Different components of application gateway

    Different Components of Application Gateway 



Application gateway and its different capabilities.
Application gateway offers layer 7 load balancing capabilities for HTTP and HTTPs traffic.

 and when you compare the application gateway with the

load balancer, Load balancer offers layer 4 load balancing capabilities.

Whereas application gateway offers layer 7 load balancing capability.

However the load balancer can distribute different type of traffic whereas application gateway can distribute only HTTP and HTTPs traffic.

And one other difference between External load balancer and application gateway is application gateway always resides within the virtual network whereas load balancer you can choose whether it should be inside virtual network or outside virtual network.

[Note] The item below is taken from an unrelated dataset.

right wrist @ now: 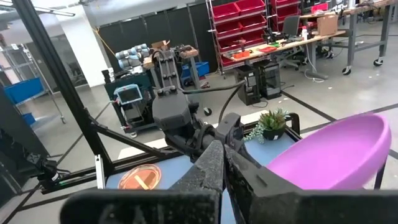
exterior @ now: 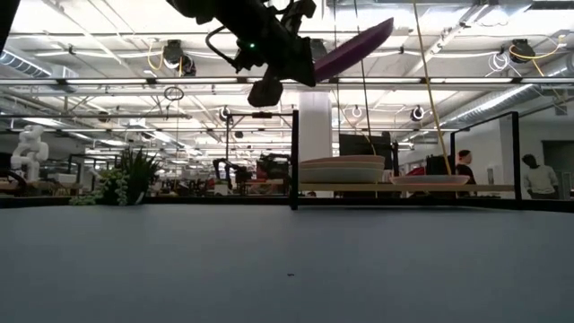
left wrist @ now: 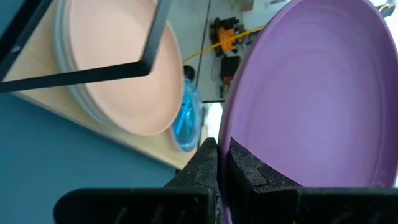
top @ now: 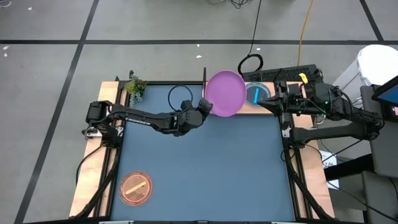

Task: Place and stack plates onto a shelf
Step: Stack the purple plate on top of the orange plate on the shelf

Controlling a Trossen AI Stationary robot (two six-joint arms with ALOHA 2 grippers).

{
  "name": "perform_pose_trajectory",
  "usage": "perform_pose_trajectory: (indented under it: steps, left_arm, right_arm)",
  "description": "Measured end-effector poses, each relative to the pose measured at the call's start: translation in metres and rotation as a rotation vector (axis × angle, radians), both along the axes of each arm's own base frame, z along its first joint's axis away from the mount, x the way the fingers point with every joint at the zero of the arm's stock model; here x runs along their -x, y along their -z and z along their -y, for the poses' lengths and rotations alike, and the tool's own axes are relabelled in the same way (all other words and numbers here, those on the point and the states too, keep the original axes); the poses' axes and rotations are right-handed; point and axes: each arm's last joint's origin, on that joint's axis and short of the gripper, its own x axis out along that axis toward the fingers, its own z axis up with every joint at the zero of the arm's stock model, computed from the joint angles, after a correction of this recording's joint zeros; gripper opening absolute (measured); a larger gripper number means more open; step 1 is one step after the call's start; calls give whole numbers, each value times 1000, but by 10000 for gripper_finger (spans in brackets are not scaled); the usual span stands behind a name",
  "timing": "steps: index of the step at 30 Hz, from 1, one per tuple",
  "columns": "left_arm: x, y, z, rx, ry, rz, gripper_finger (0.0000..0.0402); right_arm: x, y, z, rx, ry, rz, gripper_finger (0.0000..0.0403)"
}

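My left gripper [top: 206, 107] is shut on a purple plate [top: 225, 93] and holds it in the air over the left end of the shelf [exterior: 466, 187], beside the shelf's black upright panel [top: 204, 78]. A stack of plates [exterior: 341, 169] with a pink plate [left wrist: 124, 68] on top rests on the board below. A cyan dish [top: 255, 93] lies on the board to the right of the stack. An orange dish [top: 137, 188] lies on the blue mat at the near left. My right gripper [top: 261, 102] hangs shut and empty, high at the shelf's right end. My left gripper pinches the purple plate's rim [left wrist: 231, 134] between its two fingers [left wrist: 249, 168], on the side of the plate nearest the table's left. The fingers come nearly level from the left. The plate is lifted clear and tilted, its free edge [exterior: 381, 29] higher than the held edge.
A small potted plant [top: 134, 87] stands at the mat's far left corner. A black cable loop [top: 180, 94] lies beside my left arm. The blue mat [top: 205, 168] stretches wide toward the near edge. People [exterior: 538, 175] stand in the room beyond the table.
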Motion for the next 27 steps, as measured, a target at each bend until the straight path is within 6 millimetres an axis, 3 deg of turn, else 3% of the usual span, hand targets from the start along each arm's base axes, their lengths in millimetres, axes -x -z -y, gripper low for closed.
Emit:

And in terms of components of application gateway,
1.FrontEnd IP Configuration --> Application gateway  has a frontend IP configuration.
They are basically IP addresses to which the traffic will come to.
2.Backend pool ---> which basically contains pool of IP addresses where the traffic
will be destined to.
3.listeners--> Listeners are basically listens to the traffic that is coming to a particular port.
In this case either 80 or 443 for HTTPs traffic and rules are something that will map this listeners to the backend pool. So it will basically map the incoming traffic to a particular destination pool
4.Health probe--> which will basically monitor the health of the backend pool machines
5.HTTP settings which will define whether we should use cookie based session affinity or which  port in the backend pool that the traffic needs to be routed to and all those stuff.
6.web application firewall which can be used to protect your web application from some
common web attacks.

So these are the components of application gateway.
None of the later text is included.